Lecture 5: ML-to-Hardware Compilation Pipelines — TVM, MLIR-Based Compilers & tinygrad¶

Overview¶

The previous four lectures built up the foundation: LLVM IR as the universal low-level representation (Lectures 1–2), and MLIR as the multi-level framework for progressive lowering (Lectures 3–4). This lecture connects everything to the real world: how do actual ML compilers take a PyTorch or TensorFlow model and produce optimized code for GPUs, NPUs, FPGAs, and custom AI accelerators? The core challenge is understanding the end-to-end pipeline — from a model.forward() call in Python to fused, tiled, vectorized machine code running on hardware. We examine three compiler families that represent different design philosophies: Apache TVM (schedule-based, LLVM backend), MLIR-based compilers (IREE, Triton-MLIR, torch-mlir), and tinygrad (minimal lazy-evaluation compiler). For an AI hardware engineer, understanding these pipelines tells you exactly where your custom backend plugs in — and what the compiler needs from your hardware description.

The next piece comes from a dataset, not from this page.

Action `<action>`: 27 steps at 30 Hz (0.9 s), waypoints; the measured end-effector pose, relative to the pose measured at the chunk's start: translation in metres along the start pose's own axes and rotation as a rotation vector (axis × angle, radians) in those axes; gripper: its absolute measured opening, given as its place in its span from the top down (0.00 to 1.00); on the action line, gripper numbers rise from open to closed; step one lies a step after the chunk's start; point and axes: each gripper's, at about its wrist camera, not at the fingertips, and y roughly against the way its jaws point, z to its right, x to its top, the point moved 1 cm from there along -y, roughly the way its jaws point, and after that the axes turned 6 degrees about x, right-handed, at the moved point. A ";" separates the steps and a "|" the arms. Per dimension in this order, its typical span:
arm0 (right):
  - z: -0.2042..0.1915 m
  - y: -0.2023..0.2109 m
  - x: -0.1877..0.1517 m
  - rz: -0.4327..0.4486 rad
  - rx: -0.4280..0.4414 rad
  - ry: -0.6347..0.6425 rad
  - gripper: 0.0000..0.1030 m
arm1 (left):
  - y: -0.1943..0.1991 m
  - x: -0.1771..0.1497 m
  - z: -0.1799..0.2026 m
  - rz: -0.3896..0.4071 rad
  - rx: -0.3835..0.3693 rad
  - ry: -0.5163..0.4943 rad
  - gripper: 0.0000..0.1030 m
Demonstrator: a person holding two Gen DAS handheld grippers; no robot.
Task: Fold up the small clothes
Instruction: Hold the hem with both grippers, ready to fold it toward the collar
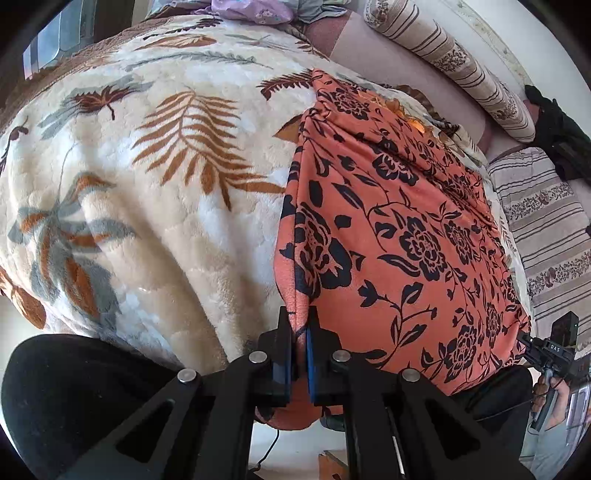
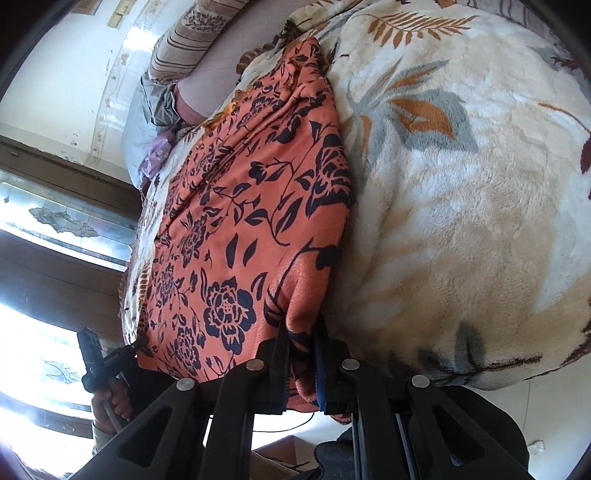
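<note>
An orange garment with a black flower print (image 1: 399,236) lies stretched over a cream leaf-patterned fleece blanket (image 1: 155,192) on a bed. My left gripper (image 1: 300,334) is shut on the garment's near left corner. My right gripper (image 2: 301,334) is shut on the near right corner of the same garment (image 2: 243,221). Each gripper shows in the other's view: the right one at the garment's far corner (image 1: 532,349), the left one at the lower left (image 2: 122,354). The cloth hangs taut between them over the blanket (image 2: 461,206) at the bed's near edge.
Striped brown-and-cream cushions (image 1: 454,62) line the wall behind the bed. A pile of lilac and grey clothes (image 1: 255,11) lies at the far end. A dark wooden window frame (image 2: 55,266) stands to the left. My dark-clothed knees (image 1: 74,391) are below.
</note>
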 end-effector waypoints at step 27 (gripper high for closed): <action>0.002 -0.017 0.022 -0.077 -0.074 0.028 0.72 | -0.038 0.030 0.011 -0.040 -0.029 -0.021 0.94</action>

The Big Picture: Three Compiler Families¶

                        ML Model (PyTorch, ONNX, etc.)
                                    │
              ┌─────────────────────┼─────────────────────┐
              ▼                     ▼                     ▼
     ┌─────────────────┐  ┌──────────────────┐  ┌─────────────────┐
     │   Apache TVM    │  │  MLIR-Based      │  │    tinygrad      │
     │                 │  │                  │  │                 │
     │  Relay/Relax IR │  │  torch-mlir /    │  │  LazyBuffer DAG │
     │       │         │  │  StableHLO       │  │       │         │
     │       ▼         │  │       │          │  │       ▼         │
     │  TIR (Tensor IR)│  │       ▼          │  │  UOp Graph      │
     │       │         │  │  linalg/tensor   │  │  (linearized IR)│
     │       ▼         │  │       │          │  │       │         │
     │  Schedule +     │  │       ▼          │  │       ▼         │
     │  Auto-tuning    │  │  tiling/fusion   │  │  BEAM search    │
     │       │         │  │       │          │  │  (auto-tuning)  │
     │       ▼         │  │       ▼          │  │       │         │
     │  LLVM codegen   │  │  vector/gpu/llvm │  │       ▼         │
     │  (or microTVM)  │  │  dialect lowering│  │  Backend codegen│
     │       │         │  │       │          │  │  (CUDA/OpenCL/  │
     │       ▼         │  │       ▼          │  │   Metal/custom) │
     │  x86/ARM/CUDA/  │  │  LLVM / NVVM /  │  │       │         │
     │  FPGA / custom  │  │  SPIRV           │  │       ▼         │
     └─────────────────┘  └──────────────────┘  └─────────────────┘

1. Apache TVM¶

TVM is the most mature open-source ML compiler. Its key innovation is separating computation from schedule — the same algorithm can be optimized differently for different hardware via schedule transformations.

Pipeline¶

PyTorch / ONNX / TensorFlow
         │
         ▼
┌──────────────────────┐
│  Frontend Import     │  torch.export → Relay/Relax graph
│  (Relay or Relax IR) │  ONNX → Relay graph
└──────────┬───────────┘
           │
           ▼
┌──────────────────────┐
│  Graph-Level Passes  │  Operator fusion (conv+bn+relu → single op)
│                      │  Constant folding, layout optimization (NCHW→NHWC)
│                      │  Quantization-aware rewrites
└──────────┬───────────┘
           │
           ▼
┌──────────────────────┐
│  TIR (Tensor IR)     │  Low-level loop representation
│  + Schedule          │  Each op becomes a loop nest with schedule primitives
└──────────┬───────────┘
           │
           ▼
┌──────────────────────┐
│  Auto-Tuning         │  AutoTVM / MetaSchedule / ANSOR
│                      │  Search tile sizes, unroll factors, vectorization widths
│                      │  for the specific target hardware
└──────────┬───────────┘
           │
           ▼
┌──────────────────────┐
│  Code Generation     │  TIR → LLVM IR (CPU targets)
│                      │  TIR → CUDA source (GPU targets)
│                      │  TIR → C code (microTVM for MCUs)
│                      │  TIR → Verilog (FPGA, experimental)
└──────────────────────┘

TIR: Tensor IR¶

TIR is TVM's low-level IR — roughly equivalent to MLIR's affine + scf dialects but with TVM-specific scheduling primitives.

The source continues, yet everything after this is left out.